_WHAT IS REQUIRED_: Take the data that sits below and write it out again exactly.

_PROVIDED DATA_:
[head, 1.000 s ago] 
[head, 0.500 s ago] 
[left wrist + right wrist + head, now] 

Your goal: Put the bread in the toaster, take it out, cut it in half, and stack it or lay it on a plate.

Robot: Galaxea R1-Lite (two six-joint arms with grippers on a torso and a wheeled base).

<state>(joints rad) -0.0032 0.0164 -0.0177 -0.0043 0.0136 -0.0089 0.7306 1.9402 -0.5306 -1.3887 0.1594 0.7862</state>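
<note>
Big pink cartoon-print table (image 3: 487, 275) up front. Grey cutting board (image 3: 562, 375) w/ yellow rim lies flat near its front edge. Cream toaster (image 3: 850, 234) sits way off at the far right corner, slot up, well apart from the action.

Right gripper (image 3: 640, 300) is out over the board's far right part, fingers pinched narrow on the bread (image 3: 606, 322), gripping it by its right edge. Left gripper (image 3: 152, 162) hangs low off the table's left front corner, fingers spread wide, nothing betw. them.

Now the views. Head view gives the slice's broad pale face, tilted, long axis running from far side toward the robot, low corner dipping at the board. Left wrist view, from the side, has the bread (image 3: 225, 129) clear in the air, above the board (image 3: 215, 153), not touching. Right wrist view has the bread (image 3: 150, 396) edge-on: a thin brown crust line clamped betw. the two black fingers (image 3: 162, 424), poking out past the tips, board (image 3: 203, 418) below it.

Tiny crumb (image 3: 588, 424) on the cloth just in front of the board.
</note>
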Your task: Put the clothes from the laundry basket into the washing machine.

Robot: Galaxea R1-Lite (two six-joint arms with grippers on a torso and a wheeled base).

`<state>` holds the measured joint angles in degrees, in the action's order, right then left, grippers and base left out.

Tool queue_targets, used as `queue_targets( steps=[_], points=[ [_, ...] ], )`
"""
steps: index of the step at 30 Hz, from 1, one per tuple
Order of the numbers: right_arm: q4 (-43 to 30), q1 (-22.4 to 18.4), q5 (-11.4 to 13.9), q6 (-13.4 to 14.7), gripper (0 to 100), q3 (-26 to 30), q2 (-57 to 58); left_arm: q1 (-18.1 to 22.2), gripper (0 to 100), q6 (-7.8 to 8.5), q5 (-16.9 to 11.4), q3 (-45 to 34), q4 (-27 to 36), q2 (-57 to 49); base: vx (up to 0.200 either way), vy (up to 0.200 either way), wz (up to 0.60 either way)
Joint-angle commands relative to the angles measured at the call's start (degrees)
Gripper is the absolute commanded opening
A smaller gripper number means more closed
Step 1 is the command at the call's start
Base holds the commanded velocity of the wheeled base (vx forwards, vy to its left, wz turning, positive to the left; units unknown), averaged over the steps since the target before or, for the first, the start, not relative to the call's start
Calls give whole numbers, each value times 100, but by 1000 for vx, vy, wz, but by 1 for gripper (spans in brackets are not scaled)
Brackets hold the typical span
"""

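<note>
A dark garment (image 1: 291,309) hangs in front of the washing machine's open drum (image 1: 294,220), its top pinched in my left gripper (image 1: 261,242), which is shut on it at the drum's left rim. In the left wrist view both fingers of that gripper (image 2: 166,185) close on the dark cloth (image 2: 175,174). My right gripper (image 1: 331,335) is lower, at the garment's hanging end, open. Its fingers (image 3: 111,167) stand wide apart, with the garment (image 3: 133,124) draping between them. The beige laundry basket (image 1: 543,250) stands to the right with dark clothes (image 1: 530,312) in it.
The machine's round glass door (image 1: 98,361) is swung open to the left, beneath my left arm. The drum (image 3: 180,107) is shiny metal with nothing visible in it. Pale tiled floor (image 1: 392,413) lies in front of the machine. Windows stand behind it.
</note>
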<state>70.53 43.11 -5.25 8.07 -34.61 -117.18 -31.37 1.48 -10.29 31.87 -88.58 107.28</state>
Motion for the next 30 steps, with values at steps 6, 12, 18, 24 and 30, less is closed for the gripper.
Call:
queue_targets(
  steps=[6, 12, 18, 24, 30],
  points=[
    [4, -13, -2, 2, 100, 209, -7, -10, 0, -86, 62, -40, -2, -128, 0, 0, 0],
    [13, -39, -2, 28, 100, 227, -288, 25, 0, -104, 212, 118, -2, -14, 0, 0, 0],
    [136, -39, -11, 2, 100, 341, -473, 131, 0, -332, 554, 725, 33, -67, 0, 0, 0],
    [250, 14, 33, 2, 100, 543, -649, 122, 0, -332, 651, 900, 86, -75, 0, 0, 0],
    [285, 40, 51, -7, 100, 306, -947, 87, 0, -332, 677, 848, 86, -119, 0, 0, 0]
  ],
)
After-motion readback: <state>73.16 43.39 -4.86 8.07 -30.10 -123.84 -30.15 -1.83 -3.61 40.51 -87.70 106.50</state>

_TASK RESULT_:
[head, 1.000 s ago] 
[head, 0.500 s ago] 
[left wrist + right wrist + head, now] 

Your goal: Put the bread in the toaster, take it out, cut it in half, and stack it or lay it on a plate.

Robot: Galaxea R1-Lite (two six-joint arms with grippers on a torso and a wheeled base).

<state>(joints rad) -0.0032 0.0164 -0.0177 -0.0043 0.0136 -0.0089 0.7306 1.9402 -0.5306 -1.3887 0.1594 0.7862</state>
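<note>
Big pink cartoon-print table (image 3: 487, 275) up front. Grey cutting board (image 3: 562, 375) w/ yellow rim lies flat near its front edge. Cream toaster (image 3: 850, 234) sits way off at the far right corner, slot up, well apart from the action.

Right gripper (image 3: 640, 300) is out over the board's far right part, fingers pinched narrow on the bread (image 3: 606, 322), gripping it by its right edge. Left gripper (image 3: 152, 162) hangs low off the table's left front corner, fingers spread wide, nothing betw. them.

Now the views. Head view gives the slice's broad pale face, tilted, long axis running from far side toward the robot, low corner dipping at the board. Left wrist view, from the side, has the bread (image 3: 225, 129) clear in the air, above the board (image 3: 215, 153), not touching. Right wrist view has the bread (image 3: 150, 396) edge-on: a thin brown crust line clamped betw. the two black fingers (image 3: 162, 424), poking out past the tips, board (image 3: 203, 418) below it.

Tiny crumb (image 3: 588, 424) on the cloth just in front of the board.
</note>
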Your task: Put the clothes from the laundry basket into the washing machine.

Robot: Galaxea R1-Lite (two six-joint arms with grippers on a torso and a wheeled base).

`<state>` holds the measured joint angles in degrees, in the action's order, right then left, grippers and base left out.

Tool queue_targets, used as `queue_targets( steps=[_], points=[ [_, ...] ], )`
"""
steps: index of the step at 30 Hz, from 1, one per tuple
Order of the numbers: right_arm: q4 (-43 to 30), q1 (-22.4 to 18.4), q5 (-11.4 to 13.9), q6 (-13.4 to 14.7), gripper (0 to 100), q3 (-26 to 30), q2 (-57 to 58); left_arm: q1 (-18.1 to 22.2), gripper (0 to 100), q6 (-7.8 to 8.5), q5 (-16.9 to 11.4), q3 (-45 to 34), q4 (-27 to 36), q2 (-57 to 49); base: vx (up to 0.200 either way), vy (up to 0.200 either way), wz (up to 0.60 either way)
Joint-angle commands relative to the angles measured at the call's start (degrees)
Gripper is the absolute commanded opening
A smaller gripper number means more closed
Step 1 is the command at the call's start
Base holds the commanded velocity of the wheeled base (vx forwards, vy to its left, wz turning, positive to the left; units unknown), averaged over the steps since the target before or, for the first, the start, not relative to the call's start
Calls give whole numbers, each value times 100, but by 1000 for vx, vy, wz, but by 1 for gripper (spans in brackets are not scaled)
Brackets hold the typical span
"""

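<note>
A dark garment (image 1: 291,309) hangs in front of the washing machine's open drum (image 1: 294,220), its top pinched in my left gripper (image 1: 261,242), which is shut on it at the drum's left rim. In the left wrist view both fingers of that gripper (image 2: 166,185) close on the dark cloth (image 2: 175,174). My right gripper (image 1: 331,335) is lower, at the garment's hanging end, open. Its fingers (image 3: 111,167) stand wide apart, with the garment (image 3: 133,124) draping between them. The beige laundry basket (image 1: 543,250) stands to the right with dark clothes (image 1: 530,312) in it.
The machine's round glass door (image 1: 98,361) is swung open to the left, beneath my left arm. The drum (image 3: 180,107) is shiny metal with nothing visible in it. Pale tiled floor (image 1: 392,413) lies in front of the machine. Windows stand behind it.
</note>
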<state>70.53 43.11 -5.25 8.07 -34.61 -117.18 -31.37 1.48 -10.29 31.87 -88.58 107.28</state>
Motion for the next 30 steps, with values at steps 6, 12, 18, 24 and 30, less is closed for the gripper.
Call:
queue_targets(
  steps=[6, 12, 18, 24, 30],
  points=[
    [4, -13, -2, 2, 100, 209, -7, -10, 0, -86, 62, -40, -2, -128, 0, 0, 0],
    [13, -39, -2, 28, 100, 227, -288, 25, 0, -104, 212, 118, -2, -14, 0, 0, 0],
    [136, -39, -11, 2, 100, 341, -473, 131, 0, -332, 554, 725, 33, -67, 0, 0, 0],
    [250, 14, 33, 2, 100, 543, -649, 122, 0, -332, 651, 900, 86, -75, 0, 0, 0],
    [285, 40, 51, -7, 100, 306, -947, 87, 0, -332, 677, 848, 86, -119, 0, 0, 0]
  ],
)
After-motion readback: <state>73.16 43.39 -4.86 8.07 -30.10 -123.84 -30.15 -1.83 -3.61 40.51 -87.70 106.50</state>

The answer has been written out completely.